Mesmo assim, é difícil tirar conclusões com base nas conclusões do levantamento, ele disse, porque "pessoas com depressão mais grave podem ter probabilidade menor de melhorar seus escores de qualidade de vida mental ao longo do tempo", por razões não relacionadas aos antidepressivos que tomam.

Outra questão é que as pessoas que estavam tomando antidepressivos poderiam já os estar tomando havia algum tempo –logo, algumas das melhorias de qualidade de vida podem ter ocorrido antes de serem monitoradas pelo estudo, disse Lewis.

Para ela, esse tipo de estudo "funciona melhor quando é possível medir a qualidade de vida das pessoas antes de começarem a tomar antidepressivos", quando pesquisadores podem observar como a vida das pessoas muda imediatamente após iniciar o uso do medicamentos e também algum tempo mais tarde.

Omar Almohammed, farmacologista na Universidade Rei Saud, na Arábia Saudita, e co-autor do estudo, rebateu dizendo que ainda é razoável prever melhorias contínuas na qualidade de vida, mesmo muito tempo depois de iniciado o uso de antidepressivos.

"Se não prevemos melhorias com o uso contínuo desses medicamentos, a decisão correta pode ser a de interromper seu uso contínuo", ou acrescentar outro tipo de tratamento, como a terapia comportamental cognitiva, que visa modificar os padrões de pensamento das pessoas, ele disse.

Mas medicamentos muitas vezes são uma solução mais fácil e barata. As pessoas podem ter dificuldade em acessar terapia por falta de profissionais especializados e porque tratamentos de saúde mental muitas vezes não são plenamente cobertos por convênios médicos.

Ensaios clínicos sugerem que, embora os antidepressivos ofereçam benefícios nos primeiros meses, os benefícios são modestos e muito menos pronunciados entre pessoas com depressão leve, comparados com as que apresentam depressão grave. Especialistas se dividem quanto a se esses benefícios pequenos fazem uma diferença notável ao estado de humor das pessoas ou a seu funcionamento geral.

Alguns médicos, por exemplo, argumentam que as melhorias sentidas por pessoas que tomam antidepressivos não passam muito do que elas poderiam sentir se tomassem comprimidos de açúcar.

"Os antidepressivos têm efeitos marginais no curto prazo, comparados com um placebo", disse o psiquiatra pesquisador Mark Horowitz, do University College London. Isso não quer dizer que muitas pessoas não se sintam melhor quando tomam os medicamentos –é apenas que boa parte da melhora pode ser derivada do efeito placebo, não do medicamento propriamente dito.

Se você estiver tomando antidepressivos, a sugestão de Horowitz é que você consulte seu médico para ver se deve continuar a tomá-los e, se for o caso, para checar que ainda está tomando a dose mais apropriada.
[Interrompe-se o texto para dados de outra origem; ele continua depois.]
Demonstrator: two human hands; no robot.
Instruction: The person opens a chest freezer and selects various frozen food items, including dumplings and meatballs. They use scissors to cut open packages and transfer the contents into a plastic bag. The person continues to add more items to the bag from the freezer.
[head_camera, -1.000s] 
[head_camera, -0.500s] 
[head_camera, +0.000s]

A Associação Americana de Psiquiatria recomenda que pacientes que tiveram apenas um episódio de depressão tomem antidepressivos por quatro a nove meses. Mas, disse Horowitz, os antidepressivos devem começar a ser usados aos poucos, idealmente sob supervisão médica.

Muitas pessoas podem ser profundamente beneficiadas por essas drogas e podem beneficiar-se de tomá-las pelo longo prazo. Mas todos nós merecemos saber mais sobre quão bem elas funcionam e os riscos que podem representar quando tomadas por anos ou mesmo décadas.

Claramente são necessárias mais pesquisas cuidadosas para determinar a melhor maneira de ajudar os mais de 16 milhões de americanos que sofrem de depressão hoje –e cujos sintomas podem ter se agravado durante a pandemia.